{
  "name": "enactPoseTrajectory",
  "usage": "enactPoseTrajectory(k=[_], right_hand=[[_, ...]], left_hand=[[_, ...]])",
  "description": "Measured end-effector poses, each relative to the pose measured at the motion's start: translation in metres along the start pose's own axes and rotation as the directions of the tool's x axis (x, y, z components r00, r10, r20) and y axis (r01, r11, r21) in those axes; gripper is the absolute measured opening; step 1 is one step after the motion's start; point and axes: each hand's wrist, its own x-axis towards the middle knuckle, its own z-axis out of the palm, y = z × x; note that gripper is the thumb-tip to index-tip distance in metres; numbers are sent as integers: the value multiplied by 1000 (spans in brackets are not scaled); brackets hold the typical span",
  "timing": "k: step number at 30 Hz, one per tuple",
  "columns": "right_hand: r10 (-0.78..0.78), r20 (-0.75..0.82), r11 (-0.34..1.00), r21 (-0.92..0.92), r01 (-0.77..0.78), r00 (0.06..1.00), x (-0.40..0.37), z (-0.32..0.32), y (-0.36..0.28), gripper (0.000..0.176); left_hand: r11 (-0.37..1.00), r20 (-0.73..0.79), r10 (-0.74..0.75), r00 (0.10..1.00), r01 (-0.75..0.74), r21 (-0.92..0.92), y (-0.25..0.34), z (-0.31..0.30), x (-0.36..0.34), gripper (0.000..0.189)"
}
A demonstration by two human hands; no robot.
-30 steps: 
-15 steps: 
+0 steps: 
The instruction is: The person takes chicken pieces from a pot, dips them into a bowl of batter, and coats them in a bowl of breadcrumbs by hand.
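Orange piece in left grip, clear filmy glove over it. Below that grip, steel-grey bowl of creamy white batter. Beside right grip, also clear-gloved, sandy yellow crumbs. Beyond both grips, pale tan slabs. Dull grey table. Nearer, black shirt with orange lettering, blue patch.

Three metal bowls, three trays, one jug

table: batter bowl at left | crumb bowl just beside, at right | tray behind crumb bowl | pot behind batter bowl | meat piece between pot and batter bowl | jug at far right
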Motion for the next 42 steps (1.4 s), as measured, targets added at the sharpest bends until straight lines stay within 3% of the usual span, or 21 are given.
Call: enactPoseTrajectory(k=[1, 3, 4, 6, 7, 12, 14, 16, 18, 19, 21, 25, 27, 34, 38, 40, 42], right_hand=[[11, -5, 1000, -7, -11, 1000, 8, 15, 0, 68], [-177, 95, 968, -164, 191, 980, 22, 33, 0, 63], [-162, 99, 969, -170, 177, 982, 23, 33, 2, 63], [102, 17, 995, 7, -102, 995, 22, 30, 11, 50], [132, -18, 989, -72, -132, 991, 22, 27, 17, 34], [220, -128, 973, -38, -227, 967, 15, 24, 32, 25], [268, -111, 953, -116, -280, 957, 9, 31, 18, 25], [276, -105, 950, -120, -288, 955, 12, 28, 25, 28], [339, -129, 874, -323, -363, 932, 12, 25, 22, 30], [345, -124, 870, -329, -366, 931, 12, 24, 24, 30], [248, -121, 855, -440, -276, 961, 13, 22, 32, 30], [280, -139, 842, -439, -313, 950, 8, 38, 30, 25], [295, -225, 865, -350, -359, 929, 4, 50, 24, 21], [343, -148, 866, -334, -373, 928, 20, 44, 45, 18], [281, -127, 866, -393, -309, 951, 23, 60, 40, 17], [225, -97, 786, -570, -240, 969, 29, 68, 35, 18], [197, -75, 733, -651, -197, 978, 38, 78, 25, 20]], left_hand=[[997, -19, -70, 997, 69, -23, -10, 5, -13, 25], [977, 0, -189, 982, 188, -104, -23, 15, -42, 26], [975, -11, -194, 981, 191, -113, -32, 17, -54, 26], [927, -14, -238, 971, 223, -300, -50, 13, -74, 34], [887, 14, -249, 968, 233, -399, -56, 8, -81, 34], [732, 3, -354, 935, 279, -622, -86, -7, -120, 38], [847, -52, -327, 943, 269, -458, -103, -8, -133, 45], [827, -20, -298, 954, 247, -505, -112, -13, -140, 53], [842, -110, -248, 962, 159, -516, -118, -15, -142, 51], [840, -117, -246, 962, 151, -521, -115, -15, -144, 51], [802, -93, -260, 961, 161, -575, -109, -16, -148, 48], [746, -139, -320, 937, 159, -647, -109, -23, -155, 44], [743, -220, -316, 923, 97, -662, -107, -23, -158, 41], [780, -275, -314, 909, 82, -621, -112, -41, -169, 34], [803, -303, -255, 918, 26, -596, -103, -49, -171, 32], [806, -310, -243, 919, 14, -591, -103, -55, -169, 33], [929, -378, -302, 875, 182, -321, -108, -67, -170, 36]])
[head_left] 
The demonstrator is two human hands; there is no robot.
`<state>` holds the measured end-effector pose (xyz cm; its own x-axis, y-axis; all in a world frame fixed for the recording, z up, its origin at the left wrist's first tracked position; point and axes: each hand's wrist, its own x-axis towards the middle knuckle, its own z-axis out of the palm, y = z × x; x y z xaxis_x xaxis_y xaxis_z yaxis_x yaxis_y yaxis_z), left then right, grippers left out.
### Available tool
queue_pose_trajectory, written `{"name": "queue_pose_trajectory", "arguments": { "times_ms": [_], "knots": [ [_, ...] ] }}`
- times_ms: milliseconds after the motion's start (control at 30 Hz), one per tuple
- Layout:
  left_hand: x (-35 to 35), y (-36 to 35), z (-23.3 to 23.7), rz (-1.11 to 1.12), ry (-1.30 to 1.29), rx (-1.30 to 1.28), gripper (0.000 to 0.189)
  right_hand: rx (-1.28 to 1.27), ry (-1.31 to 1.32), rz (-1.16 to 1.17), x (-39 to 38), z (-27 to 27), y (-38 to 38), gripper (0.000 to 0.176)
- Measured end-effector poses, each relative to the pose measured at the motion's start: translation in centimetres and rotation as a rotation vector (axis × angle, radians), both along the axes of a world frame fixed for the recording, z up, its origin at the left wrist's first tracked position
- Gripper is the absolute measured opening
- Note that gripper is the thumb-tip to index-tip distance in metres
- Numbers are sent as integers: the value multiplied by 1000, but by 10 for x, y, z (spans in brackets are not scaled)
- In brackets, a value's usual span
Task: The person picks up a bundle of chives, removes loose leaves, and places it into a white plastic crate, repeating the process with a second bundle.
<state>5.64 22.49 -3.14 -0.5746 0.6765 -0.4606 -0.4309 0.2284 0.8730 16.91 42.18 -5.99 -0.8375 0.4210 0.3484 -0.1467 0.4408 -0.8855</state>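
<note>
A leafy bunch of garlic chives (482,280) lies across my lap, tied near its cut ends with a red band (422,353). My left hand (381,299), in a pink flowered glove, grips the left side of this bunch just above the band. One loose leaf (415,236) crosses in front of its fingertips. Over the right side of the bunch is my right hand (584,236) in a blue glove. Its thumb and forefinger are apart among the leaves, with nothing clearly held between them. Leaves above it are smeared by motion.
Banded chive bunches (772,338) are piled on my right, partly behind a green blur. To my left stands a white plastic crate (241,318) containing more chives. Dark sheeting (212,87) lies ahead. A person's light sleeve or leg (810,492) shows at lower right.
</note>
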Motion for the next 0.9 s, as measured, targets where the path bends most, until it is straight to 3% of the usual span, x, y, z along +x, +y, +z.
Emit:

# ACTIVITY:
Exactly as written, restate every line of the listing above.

# TASK RESPONSE:
{
  "name": "enactPoseTrajectory",
  "usage": "enactPoseTrajectory(k=[_], right_hand=[[_, ...]], left_hand=[[_, ...]])",
  "description": "Measured end-effector poses, each relative to the pose measured at the motion's start: translation in metres along the start pose's own axes and rotation as the directions of the tool's x axis (x, y, z components r00, r10, r20) and y axis (r01, r11, r21) in those axes; gripper is the absolute measured opening; step 1 is one step after the motion's start; point and axes: each hand's wrist, its own x-axis towards the middle knuckle, its own z-axis out of the palm, y = z × x; note that gripper is the thumb-tip to index-tip distance in metres; numbers are sent as integers: the value multiplied by 1000 (spans in brackets are not scaled); brackets hold the typical span",
  "timing": "k: step number at 30 Hz, one per tuple",
  "columns": "right_hand: r10 (-0.78..0.78), r20 (-0.75..0.82), r11 (-0.34..1.00), r21 (-0.92..0.92), r01 (-0.77..0.78), r00 (0.06..1.00), x (-0.40..0.37), z (-0.32..0.32), y (-0.36..0.28), gripper (0.000..0.176); left_hand: r11 (-0.37..1.00), r20 (-0.73..0.79), r10 (-0.74..0.75), r00 (0.10..1.00), r01 (-0.75..0.74), r21 (-0.92..0.92), y (-0.25..0.34), z (-0.31..0.30), x (-0.36..0.34), gripper (0.000..0.189)"
}
A demonstration by two human hands; no robot.
-30 steps: 
-15 steps: 
+0 steps: 
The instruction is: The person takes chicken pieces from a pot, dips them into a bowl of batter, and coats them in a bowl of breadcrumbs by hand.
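Orange piece in left grip, clear filmy glove over it. Below that grip, steel-grey bowl of creamy white batter. Beside right grip, also clear-gloved, sandy yellow crumbs. Beyond both grips, pale tan slabs. Dull grey table. Nearer, black shirt with orange lettering, blue patch.

Three metal bowls, three trays, one jug

table: batter bowl at left | crumb bowl just beside, at right | tray behind crumb bowl | pot behind batter bowl | meat piece between pot and batter bowl | jug at far right
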Motion for the next 42 steps (1.4 s), as measured, targets added at the sharpest bends until straight lines stay within 3% of the usual span, or 21 are given.
Call: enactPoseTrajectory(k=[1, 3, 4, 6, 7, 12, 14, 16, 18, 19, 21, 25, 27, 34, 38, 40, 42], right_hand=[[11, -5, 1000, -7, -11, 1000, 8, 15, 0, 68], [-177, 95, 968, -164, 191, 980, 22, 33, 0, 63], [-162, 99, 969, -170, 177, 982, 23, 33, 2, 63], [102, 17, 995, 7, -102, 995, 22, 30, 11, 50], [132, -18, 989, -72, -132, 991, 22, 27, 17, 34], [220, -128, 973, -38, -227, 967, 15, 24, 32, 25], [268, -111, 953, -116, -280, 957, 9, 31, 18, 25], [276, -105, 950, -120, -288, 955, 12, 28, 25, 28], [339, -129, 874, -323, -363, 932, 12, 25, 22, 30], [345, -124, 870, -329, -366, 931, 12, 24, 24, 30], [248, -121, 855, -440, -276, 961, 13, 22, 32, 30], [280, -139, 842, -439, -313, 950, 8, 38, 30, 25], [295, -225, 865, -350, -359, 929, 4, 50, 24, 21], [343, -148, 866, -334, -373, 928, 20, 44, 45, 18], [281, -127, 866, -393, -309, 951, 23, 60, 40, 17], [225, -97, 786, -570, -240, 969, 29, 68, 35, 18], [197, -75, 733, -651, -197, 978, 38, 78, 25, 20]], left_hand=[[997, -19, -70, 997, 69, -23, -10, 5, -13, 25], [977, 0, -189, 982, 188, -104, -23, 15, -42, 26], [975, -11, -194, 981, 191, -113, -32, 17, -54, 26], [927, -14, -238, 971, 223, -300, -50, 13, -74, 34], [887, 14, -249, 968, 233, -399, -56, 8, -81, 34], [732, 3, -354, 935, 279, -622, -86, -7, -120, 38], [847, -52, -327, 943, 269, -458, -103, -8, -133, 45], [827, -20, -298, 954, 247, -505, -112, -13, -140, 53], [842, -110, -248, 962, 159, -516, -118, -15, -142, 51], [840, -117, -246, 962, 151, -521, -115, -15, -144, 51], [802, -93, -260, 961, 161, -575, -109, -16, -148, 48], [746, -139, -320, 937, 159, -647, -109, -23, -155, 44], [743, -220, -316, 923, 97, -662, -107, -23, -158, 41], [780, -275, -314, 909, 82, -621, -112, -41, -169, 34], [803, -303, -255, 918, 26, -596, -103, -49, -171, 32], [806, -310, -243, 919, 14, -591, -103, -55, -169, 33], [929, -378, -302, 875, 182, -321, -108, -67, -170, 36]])
[head_left] 
The demonstrator is two human hands; there is no robot.
`<state>` holds the measured end-effector pose (xyz cm; its own x-axis, y-axis; all in a world frame fixed for the recording, z up, its origin at the left wrist's first tracked position; point and axes: each hand's wrist, its own x-axis towards the middle knuckle, its own z-axis out of the palm, y = z × x; x y z xaxis_x xaxis_y xaxis_z yaxis_x yaxis_y yaxis_z), left then right, grippers left out.
### Available tool
queue_pose_trajectory, written `{"name": "queue_pose_trajectory", "arguments": { "times_ms": [_], "knots": [ [_, ...] ] }}`
- times_ms: milliseconds after the motion's start (control at 30 Hz), one per tuple
- Layout:
  left_hand: x (-35 to 35), y (-36 to 35), z (-23.3 to 23.7), rz (-1.11 to 1.12), ry (-1.30 to 1.29), rx (-1.30 to 1.28), gripper (0.000 to 0.189)
  right_hand: rx (-1.28 to 1.27), ry (-1.31 to 1.32), rz (-1.16 to 1.17), x (-39 to 38), z (-27 to 27), y (-38 to 38), gripper (0.000 to 0.176)
- Measured end-effector poses, each relative to the pose measured at the motion's start: translation in centimetres and rotation as a rotation vector (axis × angle, radians), both along the axes of a world frame fixed for the recording, z up, its origin at the left wrist's first tracked position
- Gripper is the absolute measured opening
- Note that gripper is the thumb-tip to index-tip distance in metres
- Numbers are sent as integers: the value multiplied by 1000, but by 10 for x, y, z (spans in brackets are not scaled)
- In brackets, a value's usual span
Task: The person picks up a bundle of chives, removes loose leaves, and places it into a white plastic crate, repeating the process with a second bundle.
<state>5.64 22.49 -3.14 -0.5746 0.6765 -0.4606 -0.4309 0.2284 0.8730 16.91 42.18 -5.99 -0.8375 0.4210 0.3484 -0.1467 0.4408 -0.8855</state>
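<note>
A leafy bunch of garlic chives (482,280) lies across my lap, tied near its cut ends with a red band (422,353). My left hand (381,299), in a pink flowered glove, grips the left side of this bunch just above the band. One loose leaf (415,236) crosses in front of its fingertips. Over the right side of the bunch is my right hand (584,236) in a blue glove. Its thumb and forefinger are apart among the leaves, with nothing clearly held between them. Leaves above it are smeared by motion.
Banded chive bunches (772,338) are piled on my right, partly behind a green blur. To my left stands a white plastic crate (241,318) containing more chives. Dark sheeting (212,87) lies ahead. A person's light sleeve or leg (810,492) shows at lower right.
</note>
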Motion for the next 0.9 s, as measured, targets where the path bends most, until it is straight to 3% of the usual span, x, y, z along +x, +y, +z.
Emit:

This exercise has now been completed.